#### WHAT YOU HAVE TO DO:
If a line in the records below holds the word "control", copy it.

**********

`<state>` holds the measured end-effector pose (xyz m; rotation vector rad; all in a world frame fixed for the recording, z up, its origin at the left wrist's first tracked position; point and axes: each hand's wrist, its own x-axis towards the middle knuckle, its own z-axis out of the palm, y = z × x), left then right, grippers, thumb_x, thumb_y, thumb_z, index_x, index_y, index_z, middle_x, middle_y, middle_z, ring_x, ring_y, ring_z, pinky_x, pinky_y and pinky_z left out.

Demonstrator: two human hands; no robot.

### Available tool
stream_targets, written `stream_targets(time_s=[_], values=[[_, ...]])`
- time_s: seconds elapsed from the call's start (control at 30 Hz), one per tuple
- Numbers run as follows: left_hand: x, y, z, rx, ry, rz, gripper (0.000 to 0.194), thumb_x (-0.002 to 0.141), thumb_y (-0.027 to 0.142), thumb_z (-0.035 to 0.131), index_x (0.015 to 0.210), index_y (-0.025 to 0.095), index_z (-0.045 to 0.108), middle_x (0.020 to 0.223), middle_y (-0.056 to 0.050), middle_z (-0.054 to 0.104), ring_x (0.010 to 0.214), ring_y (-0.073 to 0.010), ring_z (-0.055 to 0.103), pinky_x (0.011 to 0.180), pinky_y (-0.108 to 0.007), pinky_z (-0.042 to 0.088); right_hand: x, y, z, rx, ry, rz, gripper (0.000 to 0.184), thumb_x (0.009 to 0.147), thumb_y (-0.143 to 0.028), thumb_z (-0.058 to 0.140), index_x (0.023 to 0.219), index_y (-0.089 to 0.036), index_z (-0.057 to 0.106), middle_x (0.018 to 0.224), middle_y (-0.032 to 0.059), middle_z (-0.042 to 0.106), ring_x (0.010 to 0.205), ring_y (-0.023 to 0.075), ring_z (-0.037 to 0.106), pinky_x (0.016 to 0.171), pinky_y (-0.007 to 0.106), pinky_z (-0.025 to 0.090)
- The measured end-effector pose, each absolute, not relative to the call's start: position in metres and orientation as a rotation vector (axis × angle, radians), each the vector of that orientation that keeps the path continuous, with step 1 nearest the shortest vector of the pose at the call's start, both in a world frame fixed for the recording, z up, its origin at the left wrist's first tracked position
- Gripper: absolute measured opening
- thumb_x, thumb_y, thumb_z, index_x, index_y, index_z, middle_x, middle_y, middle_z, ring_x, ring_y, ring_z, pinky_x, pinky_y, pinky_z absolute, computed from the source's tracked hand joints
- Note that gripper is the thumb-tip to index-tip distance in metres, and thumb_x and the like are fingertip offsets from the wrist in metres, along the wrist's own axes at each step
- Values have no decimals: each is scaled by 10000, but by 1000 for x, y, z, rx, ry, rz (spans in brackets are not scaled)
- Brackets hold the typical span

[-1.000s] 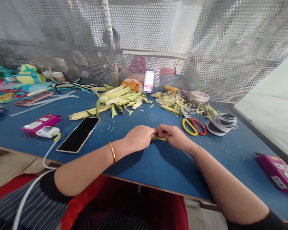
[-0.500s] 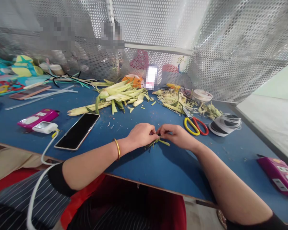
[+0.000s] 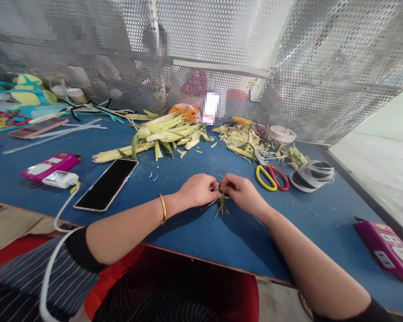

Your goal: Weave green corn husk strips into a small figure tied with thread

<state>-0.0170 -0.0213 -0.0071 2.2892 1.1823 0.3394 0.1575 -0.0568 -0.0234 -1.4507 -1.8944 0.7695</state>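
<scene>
My left hand (image 3: 201,189) and my right hand (image 3: 237,191) meet over the front middle of the blue table (image 3: 174,197), thumbs and fingertips pinched together. Between and below them a small knot of thin green leaf strips (image 3: 221,206) pokes out, its loose ends spread downward. Both hands grip this little bundle; most of it is hidden by the fingers. Right of my right hand lie scissors (image 3: 271,177) with one yellow and one red handle. Farther right is a spool of whitish cord (image 3: 311,177).
Pale green corn husks (image 3: 164,134) are heaped at the back, beside shredded husk scraps (image 3: 243,141). To the left lie a phone (image 3: 106,184) and a magenta device (image 3: 50,167) with a white cable. Another magenta device (image 3: 387,246) is at right. A perforated metal screen (image 3: 218,36) stands behind.
The green strips now hang down in several short ends; before, one longer strip stuck out to the right. My right hand has shifted slightly left. The view has turned a little.
</scene>
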Motion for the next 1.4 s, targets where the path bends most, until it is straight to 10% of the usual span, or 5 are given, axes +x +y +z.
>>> stream_targets(time_s=[0.83, 1.4], values=[[-35, -5, 7, 2373, 1091, 183, 219, 780, 338, 629, 628, 185, 661, 590, 11, 583, 553, -101, 441, 534, -254, 258, 161, -61, -18, -1508, -2036, 772, 138, 847, -291, 527, 731, -215, 522, 651, -31, 543, 629, 129, 440, 591, 234, 317], [-12, -16, -13, 1365, 990, 419, 209, 884, 266, 560, 720, 136, 560, 690, -38, 666, 519, -95, 597, 486, -217, 448, 162, -58, -19, -1534, -1906, 898, 153, 780, -319, 577, 684, -201, 563, 711, -5, 615, 654, 139, 474, 596, 256, 344]])
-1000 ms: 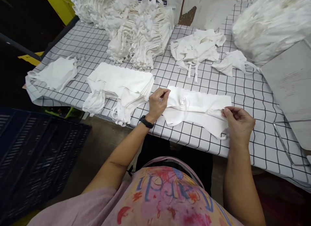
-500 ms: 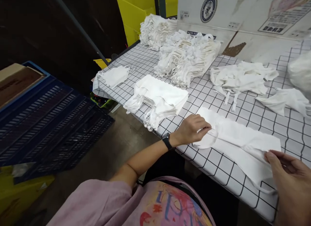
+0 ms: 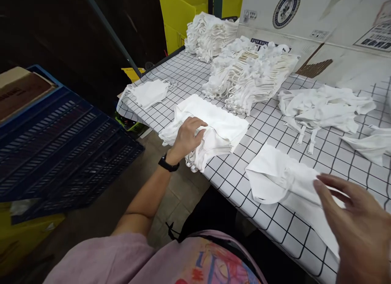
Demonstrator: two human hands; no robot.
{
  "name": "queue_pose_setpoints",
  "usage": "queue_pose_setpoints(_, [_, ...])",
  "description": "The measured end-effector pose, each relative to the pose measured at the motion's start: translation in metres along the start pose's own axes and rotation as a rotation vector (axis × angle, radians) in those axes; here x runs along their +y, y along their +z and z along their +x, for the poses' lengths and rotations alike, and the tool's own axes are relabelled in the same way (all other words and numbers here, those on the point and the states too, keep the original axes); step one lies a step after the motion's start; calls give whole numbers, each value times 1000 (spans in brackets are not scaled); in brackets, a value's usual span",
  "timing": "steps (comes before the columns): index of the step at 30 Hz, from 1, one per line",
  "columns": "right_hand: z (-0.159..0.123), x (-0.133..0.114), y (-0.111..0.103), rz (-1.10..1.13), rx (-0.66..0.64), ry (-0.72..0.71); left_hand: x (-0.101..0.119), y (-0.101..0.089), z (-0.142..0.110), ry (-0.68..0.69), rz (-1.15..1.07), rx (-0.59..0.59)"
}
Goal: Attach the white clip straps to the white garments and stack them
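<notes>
My left hand (image 3: pixel 190 136) is on the near side of a layered stack of white strapped garments (image 3: pixel 227 119). Its fingers are curved over the fabric, with a small gap between thumb and forefinger. A single white garment (image 3: pixel 269 176) lies spread along the table's front edge, its left end turned over. Over that garment's right part is my right hand (image 3: pixel 345 202), thumb and fingers apart; whether the fingertips touch the cloth is hard to tell. Part of the cloth is hidden behind this hand.
The table has a white cover with black grid lines (image 3: pixel 232 176). Several piles of white garments (image 3: pixel 253 74) stand farther back, before a white cardboard box (image 3: pixel 305 31). Loose white garments (image 3: pixel 326 109) lie at right, a small pile (image 3: pixel 149 92) at left. Blue crates (image 3: pixel 61 145) stand beside the table.
My left hand has left the spread garment and moved left onto the stack. The garment's left end now looks turned over. My right hand's fingers have spread apart. The view has shifted slightly left.
</notes>
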State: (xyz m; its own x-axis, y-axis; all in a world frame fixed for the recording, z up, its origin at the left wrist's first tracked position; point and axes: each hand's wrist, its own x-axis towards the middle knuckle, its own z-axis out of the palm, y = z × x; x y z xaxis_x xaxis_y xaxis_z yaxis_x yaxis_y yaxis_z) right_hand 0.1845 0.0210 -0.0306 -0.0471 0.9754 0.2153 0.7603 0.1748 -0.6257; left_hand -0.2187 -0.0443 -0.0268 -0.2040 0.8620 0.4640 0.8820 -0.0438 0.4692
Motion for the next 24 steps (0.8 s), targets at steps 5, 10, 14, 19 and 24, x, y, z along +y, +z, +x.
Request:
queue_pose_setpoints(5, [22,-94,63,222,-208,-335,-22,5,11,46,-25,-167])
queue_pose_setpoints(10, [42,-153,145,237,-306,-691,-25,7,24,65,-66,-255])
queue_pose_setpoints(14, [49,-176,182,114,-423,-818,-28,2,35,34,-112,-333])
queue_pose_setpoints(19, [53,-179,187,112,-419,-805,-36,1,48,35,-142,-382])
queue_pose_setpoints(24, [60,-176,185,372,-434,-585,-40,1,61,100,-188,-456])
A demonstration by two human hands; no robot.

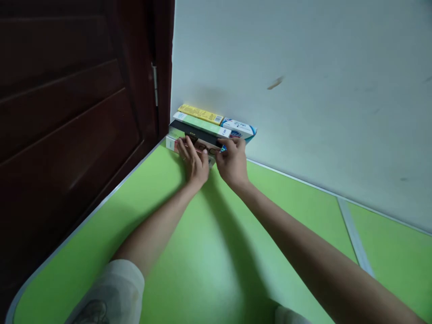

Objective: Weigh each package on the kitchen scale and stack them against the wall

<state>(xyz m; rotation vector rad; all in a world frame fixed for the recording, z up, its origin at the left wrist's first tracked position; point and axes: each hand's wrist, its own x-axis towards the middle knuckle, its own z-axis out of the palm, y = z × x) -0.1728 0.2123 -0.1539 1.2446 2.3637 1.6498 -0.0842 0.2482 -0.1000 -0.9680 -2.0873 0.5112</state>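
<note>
Several long narrow boxes lie side by side in the far corner of a green table (209, 252), against the wall. The nearest is a pink and white box (204, 148). Behind it lie a black box (199, 134), a green box (200, 123) and a yellow box (200, 114), with a white and blue box (240, 128) to their right. My left hand (193, 161) rests on the pink box, fingers laid over its top. My right hand (232, 161) grips that box's right end, fingers curled round it.
A dark brown wooden door (67, 112) with a metal hinge (155, 85) runs along the table's left edge. A pale wall (303, 90) stands behind. A grey seam strip (354, 236) crosses the green tabletop at right.
</note>
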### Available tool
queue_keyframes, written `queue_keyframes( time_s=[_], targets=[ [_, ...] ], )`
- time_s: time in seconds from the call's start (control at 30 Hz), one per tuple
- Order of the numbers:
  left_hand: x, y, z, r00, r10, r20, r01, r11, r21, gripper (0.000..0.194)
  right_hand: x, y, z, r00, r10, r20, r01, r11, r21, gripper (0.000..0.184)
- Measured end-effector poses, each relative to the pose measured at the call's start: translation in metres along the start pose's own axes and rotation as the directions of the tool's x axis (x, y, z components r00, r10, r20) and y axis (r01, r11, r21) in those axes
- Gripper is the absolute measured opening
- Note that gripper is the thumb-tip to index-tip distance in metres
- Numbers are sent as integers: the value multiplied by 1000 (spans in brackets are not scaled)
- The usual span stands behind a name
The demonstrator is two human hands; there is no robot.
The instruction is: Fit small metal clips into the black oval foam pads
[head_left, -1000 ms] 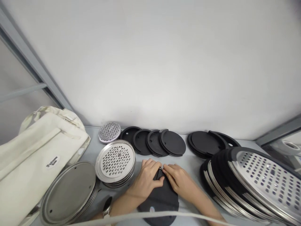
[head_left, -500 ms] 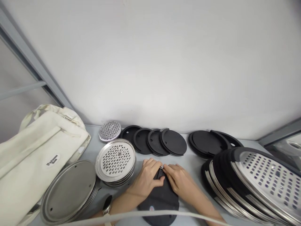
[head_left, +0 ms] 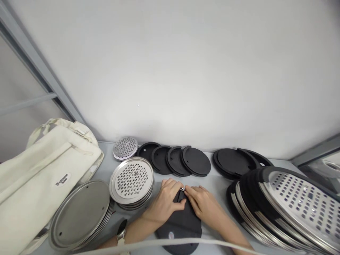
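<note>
A black round plate (head_left: 183,226) with a small shiny round spot lies on the table in front of me. My left hand (head_left: 168,200) is closed at its far end, fingers over the rim and thumb lying across the top. Opposite it, my right hand (head_left: 200,200) pinches at the same far end, its fingertips meeting those of the left. Between the fingertips shows a thin, shiny metal piece (head_left: 182,189); most of it is hidden, so its kind cannot be made out. A watch is on my left wrist.
Perforated metal grater discs (head_left: 131,180) and flat metal plates (head_left: 81,214) are stacked on the left beside a cream bag (head_left: 47,177). Black discs (head_left: 196,161) overlap along the wall. Large black-rimmed graters (head_left: 305,202) lean at right. A pale cord (head_left: 172,242) crosses the foreground.
Both hands keep nearly the same hold at the plate's far end. The shiny metal piece shows at a slightly different tilt. The view has shifted a little.
</note>
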State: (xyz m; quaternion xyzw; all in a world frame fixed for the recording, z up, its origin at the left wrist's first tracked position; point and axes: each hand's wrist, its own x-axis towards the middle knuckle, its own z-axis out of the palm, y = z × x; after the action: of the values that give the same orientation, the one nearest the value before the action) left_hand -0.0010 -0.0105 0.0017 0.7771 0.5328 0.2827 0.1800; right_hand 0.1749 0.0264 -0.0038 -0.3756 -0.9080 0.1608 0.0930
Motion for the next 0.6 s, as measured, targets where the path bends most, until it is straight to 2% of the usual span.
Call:
queue_keyframes(
  time_s=[0.27,0.6],
  targets=[
    [-3,-1,-1,999,35,13,-36,999,32,16,-1,2,0,998,-18,-54,18,1000,-2,19],
    [-4,0,0,999,41,21,-43,991,125,16,-1,4,-1,997,-44,-60,42,999,-29,16]
  ],
)
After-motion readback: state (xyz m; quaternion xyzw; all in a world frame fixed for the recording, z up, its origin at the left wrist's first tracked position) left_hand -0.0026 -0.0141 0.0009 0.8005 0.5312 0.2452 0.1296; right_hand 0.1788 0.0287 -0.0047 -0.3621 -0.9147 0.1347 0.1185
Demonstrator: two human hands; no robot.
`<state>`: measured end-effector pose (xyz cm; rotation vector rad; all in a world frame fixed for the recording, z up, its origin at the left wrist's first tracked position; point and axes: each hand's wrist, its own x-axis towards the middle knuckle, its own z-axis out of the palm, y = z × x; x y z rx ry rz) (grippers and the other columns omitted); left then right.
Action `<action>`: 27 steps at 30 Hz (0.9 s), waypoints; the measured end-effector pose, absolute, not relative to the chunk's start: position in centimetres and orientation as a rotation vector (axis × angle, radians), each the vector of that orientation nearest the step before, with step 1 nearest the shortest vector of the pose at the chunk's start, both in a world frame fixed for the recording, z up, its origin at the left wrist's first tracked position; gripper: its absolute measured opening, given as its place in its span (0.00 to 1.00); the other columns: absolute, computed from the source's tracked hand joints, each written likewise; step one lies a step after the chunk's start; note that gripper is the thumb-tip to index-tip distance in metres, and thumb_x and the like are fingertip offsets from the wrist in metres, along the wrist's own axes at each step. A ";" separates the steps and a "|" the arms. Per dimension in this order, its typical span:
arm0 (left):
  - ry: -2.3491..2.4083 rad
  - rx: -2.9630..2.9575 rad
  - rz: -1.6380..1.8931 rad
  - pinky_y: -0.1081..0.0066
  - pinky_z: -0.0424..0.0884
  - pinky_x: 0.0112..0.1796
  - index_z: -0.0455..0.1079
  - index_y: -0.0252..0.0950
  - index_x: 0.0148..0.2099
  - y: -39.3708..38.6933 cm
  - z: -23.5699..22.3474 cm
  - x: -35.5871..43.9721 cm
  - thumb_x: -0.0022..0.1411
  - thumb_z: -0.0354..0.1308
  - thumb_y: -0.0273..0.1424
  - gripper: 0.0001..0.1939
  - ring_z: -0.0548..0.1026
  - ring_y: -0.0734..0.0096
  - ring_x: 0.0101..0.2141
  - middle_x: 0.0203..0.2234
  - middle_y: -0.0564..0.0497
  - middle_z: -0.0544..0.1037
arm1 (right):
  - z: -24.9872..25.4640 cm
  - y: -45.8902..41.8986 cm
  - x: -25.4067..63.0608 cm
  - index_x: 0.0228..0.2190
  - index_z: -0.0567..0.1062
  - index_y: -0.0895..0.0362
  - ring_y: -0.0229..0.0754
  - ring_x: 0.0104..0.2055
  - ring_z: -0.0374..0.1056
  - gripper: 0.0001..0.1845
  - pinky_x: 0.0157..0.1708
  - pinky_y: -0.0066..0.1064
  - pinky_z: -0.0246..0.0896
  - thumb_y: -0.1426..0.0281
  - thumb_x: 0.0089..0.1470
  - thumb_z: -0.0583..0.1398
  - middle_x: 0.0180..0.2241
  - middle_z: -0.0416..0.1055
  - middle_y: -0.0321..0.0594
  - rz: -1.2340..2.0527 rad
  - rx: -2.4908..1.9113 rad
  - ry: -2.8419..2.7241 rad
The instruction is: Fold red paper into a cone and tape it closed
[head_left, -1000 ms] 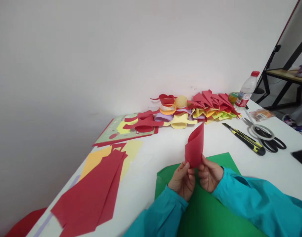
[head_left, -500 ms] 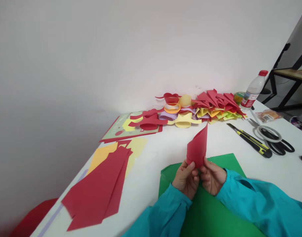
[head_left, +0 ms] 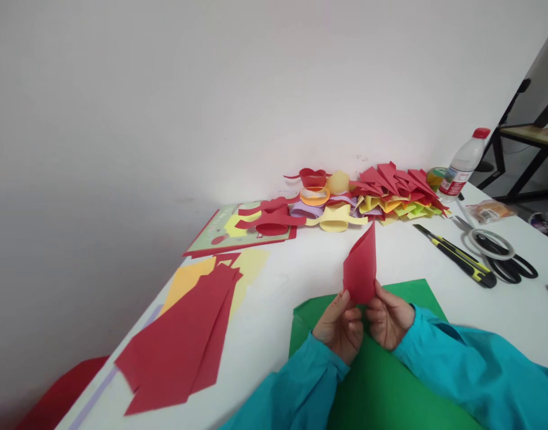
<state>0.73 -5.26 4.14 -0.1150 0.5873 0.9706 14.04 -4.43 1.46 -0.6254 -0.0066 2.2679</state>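
A curled piece of red paper (head_left: 360,269) stands up between my two hands, with a pointed corner at its top right. My left hand (head_left: 340,327) pinches its lower left edge, thumb against the side. At the lower right edge, my right hand (head_left: 390,316) grips it between thumb and bent fingers. Both hands are above a green sheet (head_left: 408,382) that lies on the white table. The paper's lower edge is partly hidden by the fingers.
Red paper pieces (head_left: 179,340) lie at left. Paper bands (head_left: 274,218) and folded red paper (head_left: 390,179) are piled along the wall. At right are a utility knife (head_left: 457,255), a tape roll (head_left: 509,248) on black-handled scissors (head_left: 520,269), and a bottle (head_left: 462,164).
The red paper has turned slightly, and my left thumb has shifted from its front face to its left edge. Both hands still hold it; the view has shifted a little.
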 end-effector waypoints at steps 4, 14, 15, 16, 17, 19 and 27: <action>0.598 -0.223 0.953 0.87 0.61 0.13 0.68 0.31 0.33 -5.4 4.5 0.8 0.67 0.42 0.26 0.15 0.61 0.91 0.12 0.23 0.54 0.74 | 1.3 -4.4 14.1 0.17 0.68 0.62 0.26 0.12 0.56 0.21 0.12 0.17 0.54 0.59 0.49 0.62 0.11 0.60 0.26 2.283 -0.616 -0.015; 0.557 -0.108 0.941 0.90 0.60 0.15 0.69 0.32 0.34 -5.6 3.8 0.4 0.66 0.45 0.24 0.13 0.59 0.91 0.12 0.16 0.58 0.67 | 0.9 -4.6 14.1 0.17 0.69 0.62 0.27 0.13 0.56 0.21 0.13 0.19 0.52 0.58 0.49 0.62 0.11 0.59 0.27 2.330 -0.615 -0.053; 0.539 -0.081 0.945 0.90 0.58 0.14 0.69 0.32 0.35 -5.7 3.6 0.4 0.66 0.45 0.24 0.12 0.57 0.91 0.11 0.14 0.59 0.65 | 0.9 -4.6 14.1 0.17 0.69 0.62 0.27 0.13 0.56 0.21 0.13 0.19 0.53 0.58 0.49 0.62 0.11 0.59 0.27 2.335 -0.609 -0.055; 0.520 -0.044 0.950 0.90 0.57 0.13 0.69 0.32 0.37 -5.8 3.5 0.4 0.66 0.45 0.24 0.11 0.56 0.91 0.11 0.13 0.60 0.63 | 0.8 -4.6 14.0 0.18 0.69 0.62 0.27 0.13 0.56 0.21 0.14 0.19 0.53 0.58 0.49 0.62 0.11 0.59 0.27 2.337 -0.601 -0.055; 0.502 -0.001 0.951 0.90 0.55 0.13 0.69 0.33 0.39 -5.8 3.4 0.4 0.66 0.46 0.24 0.10 0.54 0.91 0.10 0.12 0.61 0.61 | 0.7 -4.6 14.0 0.19 0.69 0.62 0.27 0.14 0.56 0.20 0.14 0.19 0.53 0.58 0.49 0.62 0.12 0.60 0.27 2.339 -0.592 -0.055; 0.479 0.071 0.949 0.89 0.54 0.12 0.69 0.34 0.41 -6.0 3.3 0.3 0.65 0.49 0.24 0.08 0.53 0.91 0.10 0.12 0.62 0.59 | 0.6 -4.7 14.0 0.21 0.70 0.61 0.27 0.14 0.57 0.19 0.15 0.19 0.53 0.58 0.49 0.62 0.13 0.61 0.27 2.337 -0.585 -0.054; 0.559 -0.112 0.939 0.88 0.60 0.13 0.69 0.32 0.37 -5.6 4.1 0.6 0.64 0.49 0.26 0.07 0.62 0.91 0.13 0.27 0.53 0.76 | 1.0 -4.5 14.4 0.16 0.66 0.60 0.27 0.15 0.54 0.22 0.18 0.19 0.56 0.58 0.49 0.62 0.11 0.56 0.26 2.395 -0.455 -0.158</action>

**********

#### ANSWER FOR THE TASK:
- time_s: seconds elapsed from the call's start (control at 30 Hz), one per tuple
- time_s: time in seconds from the call's start (control at 30 Hz), one per tuple

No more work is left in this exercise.